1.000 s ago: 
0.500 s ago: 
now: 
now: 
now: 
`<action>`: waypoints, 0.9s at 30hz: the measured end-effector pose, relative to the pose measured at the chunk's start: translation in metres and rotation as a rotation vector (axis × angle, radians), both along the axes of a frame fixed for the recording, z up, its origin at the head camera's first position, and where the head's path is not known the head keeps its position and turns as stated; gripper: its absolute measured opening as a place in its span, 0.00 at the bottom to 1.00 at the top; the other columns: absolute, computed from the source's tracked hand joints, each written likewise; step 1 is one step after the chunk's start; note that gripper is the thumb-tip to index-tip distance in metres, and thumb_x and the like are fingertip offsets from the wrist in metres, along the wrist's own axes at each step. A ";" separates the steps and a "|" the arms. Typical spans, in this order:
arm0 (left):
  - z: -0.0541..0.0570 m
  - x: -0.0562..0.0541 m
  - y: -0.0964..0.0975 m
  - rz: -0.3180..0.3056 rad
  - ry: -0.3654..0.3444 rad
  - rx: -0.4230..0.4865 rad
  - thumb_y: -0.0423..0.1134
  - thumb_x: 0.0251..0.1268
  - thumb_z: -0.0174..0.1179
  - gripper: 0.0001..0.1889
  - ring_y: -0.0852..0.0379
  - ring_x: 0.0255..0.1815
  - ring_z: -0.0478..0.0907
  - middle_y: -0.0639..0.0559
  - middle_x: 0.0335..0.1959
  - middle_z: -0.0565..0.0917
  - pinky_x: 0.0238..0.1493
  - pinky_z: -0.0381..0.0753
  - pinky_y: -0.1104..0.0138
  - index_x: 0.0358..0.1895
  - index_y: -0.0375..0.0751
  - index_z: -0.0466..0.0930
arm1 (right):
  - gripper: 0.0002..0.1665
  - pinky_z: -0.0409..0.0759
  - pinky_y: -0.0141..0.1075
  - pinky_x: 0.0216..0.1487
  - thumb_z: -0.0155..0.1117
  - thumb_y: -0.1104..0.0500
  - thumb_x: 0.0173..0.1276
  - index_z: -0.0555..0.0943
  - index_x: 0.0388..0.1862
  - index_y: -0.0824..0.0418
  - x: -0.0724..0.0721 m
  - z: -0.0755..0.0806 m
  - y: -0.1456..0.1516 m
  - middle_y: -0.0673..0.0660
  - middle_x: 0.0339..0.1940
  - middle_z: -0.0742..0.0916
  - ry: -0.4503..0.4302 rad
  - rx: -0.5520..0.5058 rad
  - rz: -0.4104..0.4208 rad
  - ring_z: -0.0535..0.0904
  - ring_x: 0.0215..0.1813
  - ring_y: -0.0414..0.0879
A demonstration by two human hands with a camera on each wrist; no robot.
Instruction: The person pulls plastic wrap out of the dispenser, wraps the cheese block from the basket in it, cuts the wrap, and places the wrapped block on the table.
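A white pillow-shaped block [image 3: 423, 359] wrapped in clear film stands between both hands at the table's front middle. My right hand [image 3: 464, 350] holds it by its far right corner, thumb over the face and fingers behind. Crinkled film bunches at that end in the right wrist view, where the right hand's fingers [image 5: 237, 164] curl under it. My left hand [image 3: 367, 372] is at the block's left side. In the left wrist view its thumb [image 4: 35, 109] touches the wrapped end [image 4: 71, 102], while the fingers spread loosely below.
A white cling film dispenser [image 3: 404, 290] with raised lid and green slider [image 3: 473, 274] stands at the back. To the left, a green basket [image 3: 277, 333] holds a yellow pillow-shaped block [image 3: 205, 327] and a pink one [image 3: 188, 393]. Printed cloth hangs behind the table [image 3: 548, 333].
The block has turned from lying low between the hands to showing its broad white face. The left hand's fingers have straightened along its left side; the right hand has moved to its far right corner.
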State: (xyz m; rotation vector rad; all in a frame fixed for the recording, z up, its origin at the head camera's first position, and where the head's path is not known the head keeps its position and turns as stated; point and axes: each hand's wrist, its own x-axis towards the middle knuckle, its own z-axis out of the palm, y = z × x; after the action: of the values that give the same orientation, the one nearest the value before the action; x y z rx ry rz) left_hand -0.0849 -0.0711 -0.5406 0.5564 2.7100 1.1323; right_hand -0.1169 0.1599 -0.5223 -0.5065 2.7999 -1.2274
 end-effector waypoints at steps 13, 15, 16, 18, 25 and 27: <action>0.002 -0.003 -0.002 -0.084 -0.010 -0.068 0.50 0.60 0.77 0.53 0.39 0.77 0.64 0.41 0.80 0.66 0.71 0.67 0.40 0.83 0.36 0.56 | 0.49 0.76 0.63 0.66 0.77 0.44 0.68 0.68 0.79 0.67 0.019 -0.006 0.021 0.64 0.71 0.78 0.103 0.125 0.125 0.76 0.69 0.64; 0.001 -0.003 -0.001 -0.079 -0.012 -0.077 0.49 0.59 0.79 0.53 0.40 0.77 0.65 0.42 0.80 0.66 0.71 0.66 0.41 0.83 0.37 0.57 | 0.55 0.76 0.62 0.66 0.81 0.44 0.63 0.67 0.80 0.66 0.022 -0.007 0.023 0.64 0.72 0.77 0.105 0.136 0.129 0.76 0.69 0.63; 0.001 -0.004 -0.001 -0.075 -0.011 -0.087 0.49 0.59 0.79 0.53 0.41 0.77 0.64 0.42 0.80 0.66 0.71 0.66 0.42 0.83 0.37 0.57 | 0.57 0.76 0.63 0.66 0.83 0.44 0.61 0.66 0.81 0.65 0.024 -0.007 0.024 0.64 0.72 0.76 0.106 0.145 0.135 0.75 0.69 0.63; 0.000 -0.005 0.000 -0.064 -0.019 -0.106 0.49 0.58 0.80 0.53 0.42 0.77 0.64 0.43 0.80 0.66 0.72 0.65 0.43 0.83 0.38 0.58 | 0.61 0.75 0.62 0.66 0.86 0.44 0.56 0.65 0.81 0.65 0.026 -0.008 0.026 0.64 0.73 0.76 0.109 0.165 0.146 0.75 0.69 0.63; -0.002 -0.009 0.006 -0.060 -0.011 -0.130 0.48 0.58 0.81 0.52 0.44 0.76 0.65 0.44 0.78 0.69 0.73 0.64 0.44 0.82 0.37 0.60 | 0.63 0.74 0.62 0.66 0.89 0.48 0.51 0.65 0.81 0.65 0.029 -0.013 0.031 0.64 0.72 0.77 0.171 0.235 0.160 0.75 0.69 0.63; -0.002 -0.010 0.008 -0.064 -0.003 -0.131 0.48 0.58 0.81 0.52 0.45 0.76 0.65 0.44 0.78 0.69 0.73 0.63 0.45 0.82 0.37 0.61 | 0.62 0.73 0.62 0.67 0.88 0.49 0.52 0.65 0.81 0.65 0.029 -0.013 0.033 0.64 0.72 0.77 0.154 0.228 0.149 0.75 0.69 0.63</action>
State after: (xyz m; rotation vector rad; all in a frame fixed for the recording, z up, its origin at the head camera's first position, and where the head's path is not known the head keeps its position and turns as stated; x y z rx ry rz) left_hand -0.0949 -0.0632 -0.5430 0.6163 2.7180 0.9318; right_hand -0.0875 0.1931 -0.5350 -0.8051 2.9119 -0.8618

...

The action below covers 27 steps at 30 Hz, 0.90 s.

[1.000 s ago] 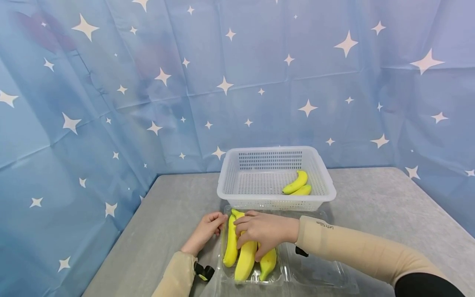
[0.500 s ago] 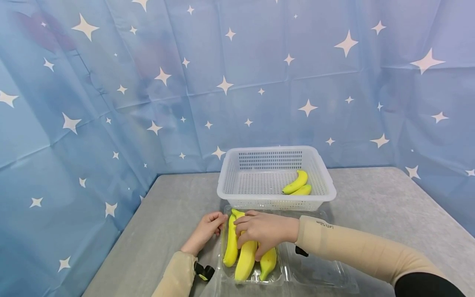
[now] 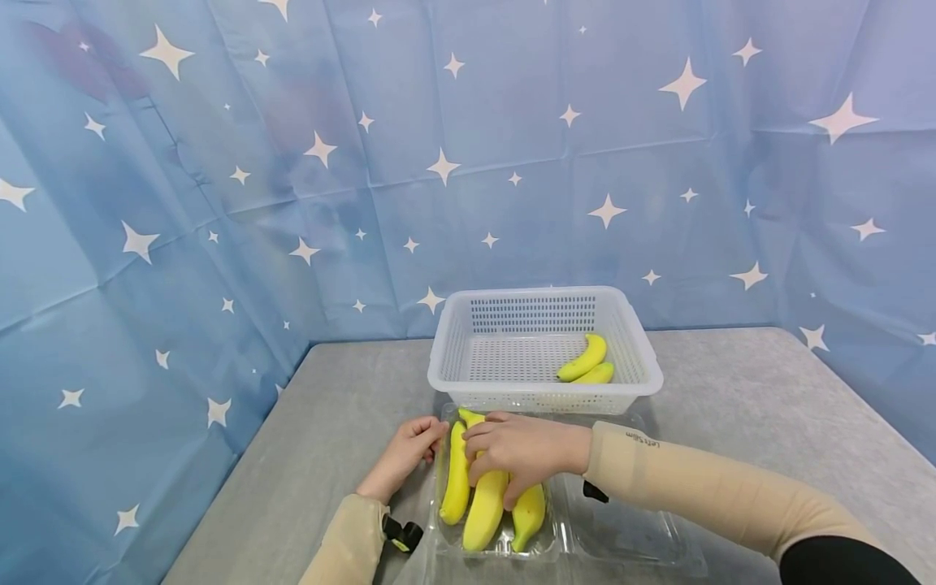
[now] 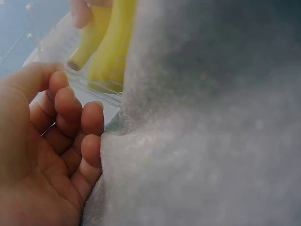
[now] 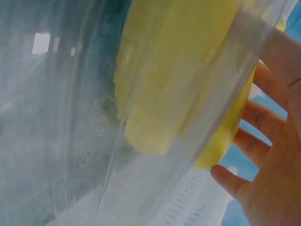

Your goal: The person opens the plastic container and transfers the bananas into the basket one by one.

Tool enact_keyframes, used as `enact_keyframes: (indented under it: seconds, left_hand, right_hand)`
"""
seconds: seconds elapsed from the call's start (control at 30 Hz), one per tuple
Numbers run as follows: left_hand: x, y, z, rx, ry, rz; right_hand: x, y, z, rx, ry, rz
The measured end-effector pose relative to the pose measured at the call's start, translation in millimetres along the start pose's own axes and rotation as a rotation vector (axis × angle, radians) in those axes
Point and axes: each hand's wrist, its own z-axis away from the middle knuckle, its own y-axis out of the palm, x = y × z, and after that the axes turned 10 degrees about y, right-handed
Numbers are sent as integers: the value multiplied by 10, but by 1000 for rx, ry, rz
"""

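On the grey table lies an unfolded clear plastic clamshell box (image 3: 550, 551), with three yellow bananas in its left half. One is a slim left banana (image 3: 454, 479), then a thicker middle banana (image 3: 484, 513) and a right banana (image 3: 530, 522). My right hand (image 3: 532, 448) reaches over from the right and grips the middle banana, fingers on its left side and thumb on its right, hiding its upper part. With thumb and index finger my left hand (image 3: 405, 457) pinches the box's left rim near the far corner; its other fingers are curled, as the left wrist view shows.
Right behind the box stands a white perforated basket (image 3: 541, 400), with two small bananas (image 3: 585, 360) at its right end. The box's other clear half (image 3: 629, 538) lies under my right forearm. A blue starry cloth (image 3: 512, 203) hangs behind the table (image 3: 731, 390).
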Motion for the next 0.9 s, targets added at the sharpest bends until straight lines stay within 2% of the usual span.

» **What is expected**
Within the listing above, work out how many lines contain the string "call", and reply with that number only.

» **Output**
2